リンカーヒストンC末端ドメインのクロマチン凝縮機能は、特定のアミノ酸組成と固有タンパク質障害によって媒介されます

リンカーヒストンは、クロマチン繊維のヌクレオソームとリンカーDNAに結合し、リンカーDNA構造の変化と高次折りたたみおよびオリゴマークロマチン構造の安定化を引き起こします。リンカーヒストンは、主に約100レシドC末端ドメイン（CTD）を介して作用するクロマチン構造に影響します。以前に、クロマチン構造を変化させるリンカーヒストンH1度の能力が2つの不連続な24-/25-レシドCTD領域に局在していることを示しました（Lu、X。、およびHansen、J。C.（2004）J。Biol。Chem。279、8701-8707）。これらの結果の生化学的基礎を決定するために、内因性マウス体細胞H1アイソフォームまたは組換えH1度CTD変異体で組み立てられたクロマチンモデルシステムを特徴付けました。交換。我々の結果は、特定のアミノ酸組成がH1 CTDによる分子認識と機能に基本的な役割を果たすことを示しています。さらに、これらの実験は、CTD機能の新しい分子モデルをサポートし、in vivoでのH1アイソフォームノックアウト実験で観察された冗長性の生化学的基盤を提供します。

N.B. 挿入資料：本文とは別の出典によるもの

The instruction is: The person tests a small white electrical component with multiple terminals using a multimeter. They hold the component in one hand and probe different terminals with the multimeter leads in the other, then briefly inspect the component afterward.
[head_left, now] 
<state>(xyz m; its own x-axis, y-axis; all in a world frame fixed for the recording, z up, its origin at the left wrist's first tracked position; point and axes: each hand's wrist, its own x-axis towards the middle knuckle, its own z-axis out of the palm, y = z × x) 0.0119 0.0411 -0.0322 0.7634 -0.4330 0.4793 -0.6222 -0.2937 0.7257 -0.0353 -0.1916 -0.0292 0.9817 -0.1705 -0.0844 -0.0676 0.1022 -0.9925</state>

Linker histones bind to the nucleosomes and linker DNA of chromatin fibers, causing changes in linker DNA structure and stabilization of higher order folded and oligomeric chromatin structures. Linker histones affect chromatin structure acting primarily through their approximately 100-residue C-terminal domain (CTD). We have previously shown that the ability of the linker histone H1 degrees to alter chromatin structure was localized to two discontinuous 24-/25-residue CTD regions (Lu, X., and Hansen, J. C. (2004) J. Biol. Chem. 279, 8701-8707). To determine the biochemical basis for these results, we have characterized chromatin model systems assembled with endogenous mouse somatic H1 isoforms or recombinant H1 degrees CTD mutants in which the primary sequence has been scrambled, the amino acid composition mutated, or the location of various CTD regions swapped. Our results indicate that specific amino acid composition plays a fundamental role in molecular recognition and function by the H1 CTD. Additionally, these experiments support a new molecular model for CTD function and provide a biochemical basis for the redundancy observed in H1 isoform knockout experiments in vivo.